U.S. v. Buck, No. 01-7015.

Citation281 F.3d 1336
Decision Date08 March 2002
Docket NumberNo. 01-7015.
PartiesUNITED STATES of America, Plaintiff-Appellee, v. Daniel S. BUCK and Ripley Berryhill, Defendants-Appellants.
CourtUnited States Courts of Appeals. United States Court of Appeals (10th Circuit)

Marcella Burgess Giles, McLean, Virginia (Ernest C. Baynard, III, Washington, D.C., with her on the briefs), for Defendants-Appellants.

Ellen J. Durkee, Attorney, Appellate Section, Environment & Natural Resources Division, Department of Justice, Washington, D.C. (Sheldon J. Sperling, United States Attorney; Linda A. Epperley, Assistant United States Attorney, Muskogee, OK; John C. Cruden, Assistant Attorney General; Jeffrey Dobbins, Attorney, Appellate Section, Environment & Natural Resources Division, Department of Justice, Washington, D.C., with her on the brief), for Plaintiff-Appellee.
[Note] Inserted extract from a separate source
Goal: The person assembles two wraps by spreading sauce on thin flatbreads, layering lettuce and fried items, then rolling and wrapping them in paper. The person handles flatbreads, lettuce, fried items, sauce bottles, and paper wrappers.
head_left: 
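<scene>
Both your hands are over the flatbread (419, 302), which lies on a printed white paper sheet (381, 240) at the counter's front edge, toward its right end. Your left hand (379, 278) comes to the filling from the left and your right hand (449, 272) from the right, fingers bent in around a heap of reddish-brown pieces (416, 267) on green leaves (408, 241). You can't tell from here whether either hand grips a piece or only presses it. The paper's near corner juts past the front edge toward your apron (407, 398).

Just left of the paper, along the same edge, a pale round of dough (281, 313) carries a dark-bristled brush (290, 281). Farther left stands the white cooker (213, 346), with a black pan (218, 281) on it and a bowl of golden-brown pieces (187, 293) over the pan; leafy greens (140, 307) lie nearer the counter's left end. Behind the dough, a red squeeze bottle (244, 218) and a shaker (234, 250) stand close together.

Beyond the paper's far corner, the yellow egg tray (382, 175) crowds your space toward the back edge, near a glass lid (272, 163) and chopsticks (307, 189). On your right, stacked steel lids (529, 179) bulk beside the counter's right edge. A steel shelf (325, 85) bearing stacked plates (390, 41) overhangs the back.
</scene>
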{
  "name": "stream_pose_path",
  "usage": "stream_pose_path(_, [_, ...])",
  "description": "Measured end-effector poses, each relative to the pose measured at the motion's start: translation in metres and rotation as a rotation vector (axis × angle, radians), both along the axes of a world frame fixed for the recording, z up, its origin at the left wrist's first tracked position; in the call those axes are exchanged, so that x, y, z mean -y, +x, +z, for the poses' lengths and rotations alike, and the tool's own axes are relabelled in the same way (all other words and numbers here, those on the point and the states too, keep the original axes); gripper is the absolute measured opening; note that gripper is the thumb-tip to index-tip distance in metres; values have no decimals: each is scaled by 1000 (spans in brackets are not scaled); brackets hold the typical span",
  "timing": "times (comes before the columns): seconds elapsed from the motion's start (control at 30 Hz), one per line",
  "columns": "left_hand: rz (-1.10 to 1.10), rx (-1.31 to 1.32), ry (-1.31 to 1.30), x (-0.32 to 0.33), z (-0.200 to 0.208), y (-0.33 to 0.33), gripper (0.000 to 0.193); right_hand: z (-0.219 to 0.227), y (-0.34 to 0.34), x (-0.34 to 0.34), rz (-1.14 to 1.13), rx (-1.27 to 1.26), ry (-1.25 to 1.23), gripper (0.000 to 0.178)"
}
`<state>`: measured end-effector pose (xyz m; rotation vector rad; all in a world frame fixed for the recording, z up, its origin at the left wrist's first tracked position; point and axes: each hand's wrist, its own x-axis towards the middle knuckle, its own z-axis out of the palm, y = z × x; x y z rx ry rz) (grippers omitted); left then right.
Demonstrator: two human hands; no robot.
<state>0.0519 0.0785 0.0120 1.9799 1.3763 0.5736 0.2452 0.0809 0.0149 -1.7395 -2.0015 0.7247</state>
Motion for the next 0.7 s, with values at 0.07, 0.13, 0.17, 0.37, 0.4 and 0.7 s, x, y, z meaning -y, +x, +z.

Before TACHA, Chief Judge, KELLY and HARTZ, Circuit Judges.

HARTZ, Circuit Judge.

More than four years after entry of a quiet title judgment in favor of the United States, Defendant Ripley Berryhill (Berryhill), joined by 26 others (the Non-party Movants), sought relief under Federal Rule of Civil Procedure 60(b). They contended that the judgment should be set aside (1) under Rule 60(b)(6) because it was obtained by fraud upon the court and (2) under Rule 60(b)(4) because it is void. The district court denied the motion. Berryhill and fellow defendant Daniel Buck appeal. We have jurisdiction under 28 U.S.C. § 1291.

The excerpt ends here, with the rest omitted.